None of these are my favorite band, but I like Avenged Sevenfold so I voted for them.


----------



## Moss Icon (Mar 29, 2011)

Not very genre-spanning, this poll... 


I went with other. I like Escape The Fate, but they're far from my favourite band. 


The bands that really do it for me are Jimmy Eat World, Taking Back Sunday, The Used, Dashboard Confessional, Thursday, The Get-Up Kids, AFI, Texas Is The Reason, Saves The Day, and Say Anything. If I had to pick one it'd probably be Taking Back Sunday.


----------



## dragthewaters (Feb 9, 2013)

Moss Icon said:


> The bands that really do it for me are Jimmy Eat World, Taking Back Sunday, The Used, Dashboard Confessional, Thursday, The Get-Up Kids, AFI, Texas Is The Reason, Saves The Day, and Say Anything. If I had to pick one it'd probably be Taking Back Sunday.


Texas is the Reason is my favorite band! I just saw them live last night (their last U.S. show ever), it was AMAZING.

Other bands in the "favorite" category are Unwound, Garbage, Lamb of God, and Shudder to Think.


----------



## Moss Icon (Mar 29, 2011)

thismustbetheplace said:


> Texas is the Reason is my favorite band! I just saw them live last night (their last U.S. show ever), it was AMAZING.
> 
> Other bands in the "favorite" category are Unwound, Garbage, Lamb of God, and Shudder to Think.


Oh wow, I didn't realise they still toured. 

I guess they never really toured much outside the US, though. Pity...


----------



## dragthewaters (Feb 9, 2013)

Moss Icon said:


> Oh wow, I didn't realise they still toured.
> 
> I guess they never really toured much outside the US, though. Pity...

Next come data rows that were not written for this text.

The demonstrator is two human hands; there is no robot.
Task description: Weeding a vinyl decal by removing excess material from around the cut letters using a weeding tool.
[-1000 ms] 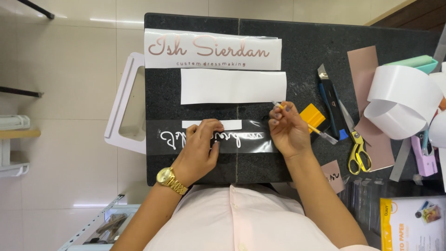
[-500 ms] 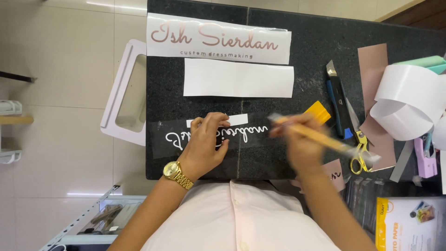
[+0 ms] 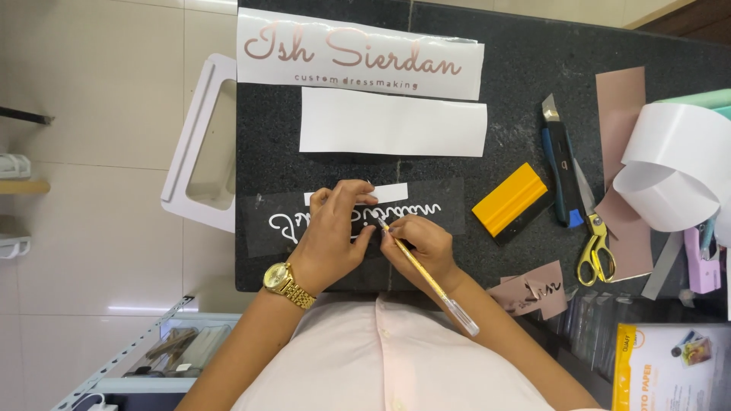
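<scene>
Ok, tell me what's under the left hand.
The left hand presses a dark vinyl strip with white script lettering. The middle letters are covered; a small white strip shows above.

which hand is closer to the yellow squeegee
Right. The right hand, holding a pen-like tool, sits just left of the yellow squeegee in the image. The left hand lies farther away, pressing on the dark lettered strip.

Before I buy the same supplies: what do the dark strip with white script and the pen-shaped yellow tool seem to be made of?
The dark strip with white script looks like thin glossy vinyl film: it lies flat and shows a sheen. The pen-shaped yellow tool, in the right hand, seems to have a metal or lacquered shaft, a clear plastic cap and a fine tip.
</scene>
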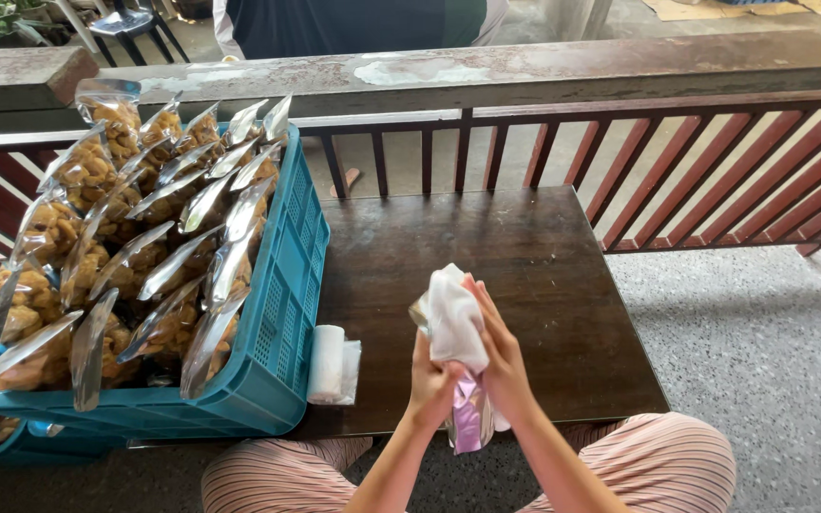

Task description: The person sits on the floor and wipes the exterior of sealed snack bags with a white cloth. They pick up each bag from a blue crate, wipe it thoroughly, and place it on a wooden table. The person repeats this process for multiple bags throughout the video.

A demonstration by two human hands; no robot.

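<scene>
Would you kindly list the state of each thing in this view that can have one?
Shiny silver-purple foil pouch: held upright, partly wrapped by the cloth.
White cloth: bunched, pressed over the pouch top.
Left hand: gripping the pouch.
Right hand: holding the cloth against it.
Blue plastic crate: filled with snack bags standing upright.
White tissue roll: lying on the dark wooden table.
</scene>
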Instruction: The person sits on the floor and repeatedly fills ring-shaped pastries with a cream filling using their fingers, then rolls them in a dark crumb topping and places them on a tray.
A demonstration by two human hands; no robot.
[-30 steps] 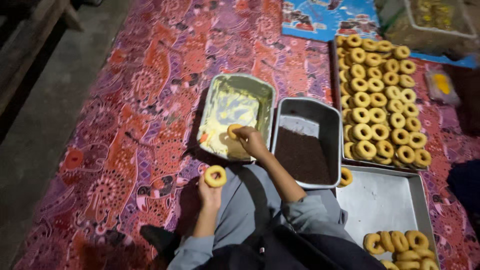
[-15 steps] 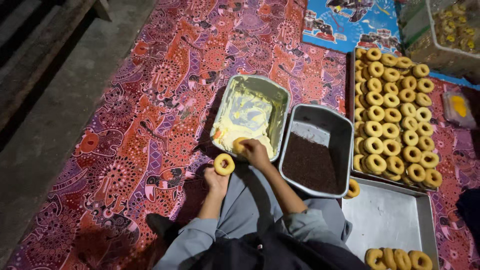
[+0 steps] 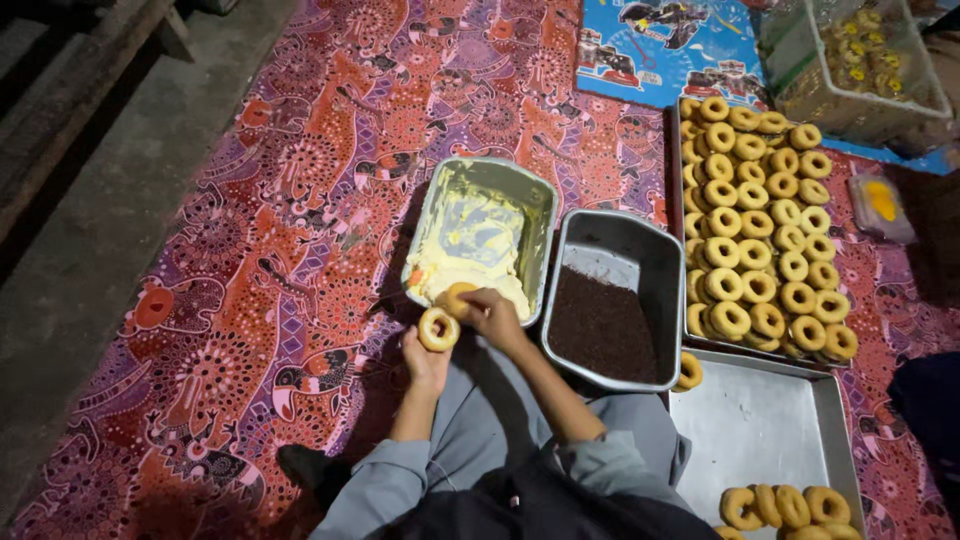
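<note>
Mat (image 3: pixel 300 260): patterned cloth under everything; a smear or crumb dropped here would hide in the print.
Full tray (image 3: pixel 765 230): packed with plain doughnuts near your right elbow; a wide swing could nudge the lone doughnut (image 3: pixel 688 372) lying at its corner.
Sprinkle pan (image 3: pixel 615 300): dark sprinkles just beside the cream pan, walls nearly touching; cream dripping across would likely clump them.
Cream pan (image 3: pixel 480 235): pale cream heaped at the near end, where your right hand works.
Right hand (image 3: pixel 492 312): fingers closed on a doughnut (image 3: pixel 458 298) at the cream; press hard and it may tear.
Left hand (image 3: pixel 425 360): pinching a second doughnut (image 3: pixel 438 329) upright above your knee, by fingertips only, so it could slip.
Hidden: the dipped doughnut's underside, and the lower tray (image 3: pixel 760 440), cut off at the frame edge.
</note>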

They reunited last year, however it's only temporary. And actually they're going to Europe now (Germany, Spain and the UK) for their last shows. Their last show in 1997 was also in Germany. They have quite the hipster following these days.


----------



## Moss Icon (Mar 29, 2011)

thismustbetheplace said:


> They reunited last year, however it's only temporary. And actually they're going to Europe now (Germany, Spain and the UK) for their last shows. Their last show in 1997 was also in Germany.


So they've been to Europe, but before I knew of them! And now I live in Japan...




> They have quite the hipster following these days.


I can imagine. I mean, 90s Emo essentially "evolved" in Hipster culture when Emo became bastardised by the Scene-Kids and media. A lot of the image/fashion is similar.

And, well, TITR are pretty obscure. Pure Hipster bait.


----------



## Quork (Aug 17, 2012)

No offense to the original poster, but I kind of want to make another thread and add a ton more bands...

Other:
Foster the People
twenty | one | pilots
fun.
The Format
AWOLNATION

Nominees (still testing them out):
Jukebox the Ghost
Imagine Dragons
The Jacksons
House of Heroes
Florence + The Machine

All of my fav bands (with the exception of The Format, which technically got replaced with fun.- same lead singer) came out in the late 00s and early 10s so they have 3 or less albums out so they're in constant flux.


----------



## dragthewaters (Feb 9, 2013)

Moss Icon said:


> So they've been to Europe, but before I knew of them! And now I live in Japan...
> 
> I can imagine. I mean, 90s Emo essentially "evolved" in Hipster culture when Emo became bastardised by the Scene-Kids. A lot of the image/fashion is similar.
> 
> And, well, TITR are pretty obscure. Pure Hipster bait.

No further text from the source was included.